God is introduced in the verses as Lord (rabb) who created (khalaqa) man and taught (‘allama) him knowledge and as the Most Bountiful (al-akram). Through these Divine Attributes and Acts revelation introduced us to knowledge of Divine Reality. Man is depicted as a creature of lowly origin as he was created from a clot of congealed blood, but who emerged to become a sentient being thanks to the intellect-reason (as symbolized by the Pen) God has given him. God is humanity’s best teacher and the best human instrument of knowledge is the intellect. Clearly we see in these verses the Qur’an’s first illustration of the unity of science and spiritual knowledge.
 In many verses of the Qur’an, man is commanded to make use in the wisest manner of all the instruments of knowledge that God has given him, namely his five physical senses, intellect-reason (‘aql), heart (qalb) and his faculty of understanding (fu’ad). Man is reminded to be thankful to God for all the instruments of knowledge in his possession.
 According to the Prophet Muhammad, knowledge (‘ilm) is the lost property of a Muslim. Wherever he finds it, he should take it. In another hadith, the Prophet similarly speaks of wisdom (hikmah) as the lost property of a believer (mu’min). Likewise, wherever he finds it he should take it.
 The Prophet reminded the Muslims that seeking knowledge is obligatory upon them, both males and females.
 Of all the sacred scriptures of the world the Qur’an mentions knowledge the most often. The word ‘ilm (in its various derivative forms), which refers to both divine and human attributes, is mentioned more than 750 times in the Qur’an. Then there are words related to ma’rifah and hikmah which also convey the meaning of certain types or forms of knowledge. In short, the Qur’an is impregnated with words pertaining to knowledge, thus emphasizing its importance in the teachings of the Book.
 The Prophet commanded the Muslims to seek knowledge from the cradle to the grave. He also commanded them to seek knowledge as far away as China.
 The Prophet reminded the Muslims that success in life in this world requires knowledge. Likewise, success in life in the hereafter requires knowledge as well.
The above arguments also show that for Muslims, the Qur’an is the most important source of guidance in the domain of knowledge. Muslims believe that the Qur’an contains the principles of all sciences. They also believe that the Qur’an affirms the supreme role of knowledge in ordering human life and thought and delivering success.

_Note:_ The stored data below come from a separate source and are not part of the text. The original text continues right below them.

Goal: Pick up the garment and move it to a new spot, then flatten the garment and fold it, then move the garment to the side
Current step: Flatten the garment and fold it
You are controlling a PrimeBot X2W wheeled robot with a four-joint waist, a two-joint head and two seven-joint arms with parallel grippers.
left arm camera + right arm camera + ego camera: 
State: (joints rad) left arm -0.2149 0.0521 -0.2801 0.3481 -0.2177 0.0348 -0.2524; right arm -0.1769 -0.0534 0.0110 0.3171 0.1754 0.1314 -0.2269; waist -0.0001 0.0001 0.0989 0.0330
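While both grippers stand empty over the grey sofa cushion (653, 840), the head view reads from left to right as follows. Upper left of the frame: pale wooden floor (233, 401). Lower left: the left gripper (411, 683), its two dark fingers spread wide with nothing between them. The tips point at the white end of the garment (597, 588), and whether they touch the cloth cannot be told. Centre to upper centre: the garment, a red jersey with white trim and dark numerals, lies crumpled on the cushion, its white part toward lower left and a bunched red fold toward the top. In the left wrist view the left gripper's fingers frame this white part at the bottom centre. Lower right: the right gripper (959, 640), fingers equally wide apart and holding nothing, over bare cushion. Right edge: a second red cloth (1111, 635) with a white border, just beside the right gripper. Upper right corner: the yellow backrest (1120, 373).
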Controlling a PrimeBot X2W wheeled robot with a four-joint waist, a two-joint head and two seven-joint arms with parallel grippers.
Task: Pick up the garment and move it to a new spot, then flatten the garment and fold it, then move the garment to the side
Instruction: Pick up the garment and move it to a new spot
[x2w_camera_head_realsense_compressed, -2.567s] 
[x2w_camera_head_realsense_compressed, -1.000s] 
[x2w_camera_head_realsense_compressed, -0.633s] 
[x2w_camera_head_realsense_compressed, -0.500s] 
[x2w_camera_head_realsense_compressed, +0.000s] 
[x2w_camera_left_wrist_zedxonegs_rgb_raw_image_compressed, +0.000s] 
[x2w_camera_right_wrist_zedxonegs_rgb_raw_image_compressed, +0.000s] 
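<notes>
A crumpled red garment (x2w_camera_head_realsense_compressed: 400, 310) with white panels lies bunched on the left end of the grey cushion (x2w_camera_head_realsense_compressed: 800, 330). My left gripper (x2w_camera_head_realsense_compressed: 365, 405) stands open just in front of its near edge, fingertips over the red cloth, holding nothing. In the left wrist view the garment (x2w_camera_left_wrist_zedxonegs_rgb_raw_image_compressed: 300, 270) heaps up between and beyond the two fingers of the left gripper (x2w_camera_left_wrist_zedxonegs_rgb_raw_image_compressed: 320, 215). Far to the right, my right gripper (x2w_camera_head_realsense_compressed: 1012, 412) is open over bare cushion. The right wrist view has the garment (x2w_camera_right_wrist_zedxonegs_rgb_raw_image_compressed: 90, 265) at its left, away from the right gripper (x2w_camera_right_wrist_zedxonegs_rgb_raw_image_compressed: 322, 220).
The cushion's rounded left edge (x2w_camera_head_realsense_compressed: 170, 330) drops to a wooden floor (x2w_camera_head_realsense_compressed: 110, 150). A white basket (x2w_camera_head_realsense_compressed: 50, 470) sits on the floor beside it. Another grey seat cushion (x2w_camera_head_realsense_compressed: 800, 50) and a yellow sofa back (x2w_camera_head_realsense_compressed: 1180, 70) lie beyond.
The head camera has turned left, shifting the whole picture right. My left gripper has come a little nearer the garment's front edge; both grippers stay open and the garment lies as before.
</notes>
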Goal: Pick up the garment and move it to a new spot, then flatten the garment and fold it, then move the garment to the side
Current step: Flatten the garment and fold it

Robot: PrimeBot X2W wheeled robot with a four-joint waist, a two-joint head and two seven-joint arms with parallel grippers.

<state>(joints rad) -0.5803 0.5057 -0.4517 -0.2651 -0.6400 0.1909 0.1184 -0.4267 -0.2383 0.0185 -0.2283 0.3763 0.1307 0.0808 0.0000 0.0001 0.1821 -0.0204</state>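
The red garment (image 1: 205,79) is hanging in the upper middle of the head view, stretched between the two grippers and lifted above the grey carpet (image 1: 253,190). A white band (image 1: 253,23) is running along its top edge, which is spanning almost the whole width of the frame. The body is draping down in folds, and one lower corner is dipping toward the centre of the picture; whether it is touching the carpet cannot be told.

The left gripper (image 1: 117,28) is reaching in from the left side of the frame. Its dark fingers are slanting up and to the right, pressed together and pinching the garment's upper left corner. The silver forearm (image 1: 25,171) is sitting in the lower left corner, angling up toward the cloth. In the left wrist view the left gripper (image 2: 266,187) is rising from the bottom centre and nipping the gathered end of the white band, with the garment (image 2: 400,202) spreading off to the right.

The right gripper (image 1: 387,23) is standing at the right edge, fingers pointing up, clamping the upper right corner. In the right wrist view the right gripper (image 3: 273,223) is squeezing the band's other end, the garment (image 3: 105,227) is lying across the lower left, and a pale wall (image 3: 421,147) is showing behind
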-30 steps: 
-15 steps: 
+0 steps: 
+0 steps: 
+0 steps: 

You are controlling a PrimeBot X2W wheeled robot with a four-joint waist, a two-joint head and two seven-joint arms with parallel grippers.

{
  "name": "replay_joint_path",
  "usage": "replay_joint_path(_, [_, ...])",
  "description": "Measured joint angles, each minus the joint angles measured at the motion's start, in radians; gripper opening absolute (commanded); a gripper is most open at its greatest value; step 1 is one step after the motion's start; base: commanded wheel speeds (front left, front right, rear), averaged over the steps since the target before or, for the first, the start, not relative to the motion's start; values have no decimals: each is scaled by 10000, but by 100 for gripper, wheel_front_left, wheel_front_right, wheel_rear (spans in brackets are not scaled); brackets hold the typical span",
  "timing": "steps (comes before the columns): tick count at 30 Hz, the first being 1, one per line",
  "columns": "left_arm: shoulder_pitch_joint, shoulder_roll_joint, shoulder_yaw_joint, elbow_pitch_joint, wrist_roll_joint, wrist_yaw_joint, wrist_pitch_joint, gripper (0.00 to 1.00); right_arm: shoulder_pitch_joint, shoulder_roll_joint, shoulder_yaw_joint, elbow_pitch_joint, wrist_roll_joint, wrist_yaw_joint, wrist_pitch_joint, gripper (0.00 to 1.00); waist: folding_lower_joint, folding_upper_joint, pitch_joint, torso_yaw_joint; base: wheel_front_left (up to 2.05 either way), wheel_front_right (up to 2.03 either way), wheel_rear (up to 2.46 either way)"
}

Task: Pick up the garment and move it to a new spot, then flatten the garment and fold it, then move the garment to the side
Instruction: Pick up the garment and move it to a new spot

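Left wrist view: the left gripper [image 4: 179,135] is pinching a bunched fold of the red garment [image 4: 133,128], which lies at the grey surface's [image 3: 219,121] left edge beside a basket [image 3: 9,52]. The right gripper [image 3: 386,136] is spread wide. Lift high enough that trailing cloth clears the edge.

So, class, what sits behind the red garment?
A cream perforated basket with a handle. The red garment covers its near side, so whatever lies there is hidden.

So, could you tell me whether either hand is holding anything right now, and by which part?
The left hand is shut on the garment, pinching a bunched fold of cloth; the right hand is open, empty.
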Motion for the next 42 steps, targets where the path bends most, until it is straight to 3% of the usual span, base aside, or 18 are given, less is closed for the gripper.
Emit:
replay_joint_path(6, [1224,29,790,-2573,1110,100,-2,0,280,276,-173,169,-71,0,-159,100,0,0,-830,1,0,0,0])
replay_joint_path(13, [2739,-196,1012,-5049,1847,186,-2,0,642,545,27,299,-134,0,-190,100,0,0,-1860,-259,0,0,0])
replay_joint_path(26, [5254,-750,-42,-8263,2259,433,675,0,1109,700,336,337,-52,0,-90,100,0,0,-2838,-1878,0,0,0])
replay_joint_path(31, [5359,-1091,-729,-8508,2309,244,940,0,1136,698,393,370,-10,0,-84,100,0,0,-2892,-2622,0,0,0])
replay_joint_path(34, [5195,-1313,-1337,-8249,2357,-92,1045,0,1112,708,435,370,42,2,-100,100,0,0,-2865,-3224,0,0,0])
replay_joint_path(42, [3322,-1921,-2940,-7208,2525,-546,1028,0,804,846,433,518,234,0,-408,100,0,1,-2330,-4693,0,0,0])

In viewing knowledge as the key to human salvation and to human happiness in this world and in the afterlife as alluded to in one of the above arguments, it is important to point to the kind of knowledge that plays this saving function. Obviously not just any kind of knowledge is efficacious enough to play this role. In the view of many traditional Muslim scholars, a knowledge that saves must be sacred in nature. In Islam, however, sacredness of knowledge is not defined in terms of primacy of revelation over reason. Not just revealed knowledge is regarded as sacred. Among Muslim philosophers and scientists in particular there is the conviction that human knowledge acquired through the use of reason could be considered as sacred if it fulfills certain conditions. By “sacred knowledge” they mean knowledge that is related in some way to God, pursued in the Name of God, and used and applied in the Name of God.
As Muslims generally see it, human knowledge, including science, possesses a sacred character since they see God as the ultimate source of all knowledge regardless of whether human beings acquire it empirically or otherwise. Their view finds support in the Qur’an. The Qur’an speaks of God as the All-Knower and the giver of knowledge to human beings through various avenues ranging from physical senses to intellectual reflection, the interpretation of dreams to divine revelation. The Muslim idea of sacred knowledge is also affirmed by the first revelation the Prophet Muhammad received discussed earlier.
In the Islamic view, the core of spiritual knowledge is knowledge of the Divine Reality, which is what al-tawhid is essentially all about. This means that it is knowledge of the Divine Reality that would serve as the spiritual foundation of scientific knowledge. But the question many people ask in connection to this is ‘can we know God?’ Islam is emphatic in acknowledging that God is knowable. It maintains that the ultimate purpose of human knowledge is to know God. This objective is attainable since human knowledge of creation will lead to knowledge of the Divine Reality, which is considered to be the highest form of knowledge possible. Muslims approach the study of different branches of knowledge, including science and technology, with this spiritual objective in mind.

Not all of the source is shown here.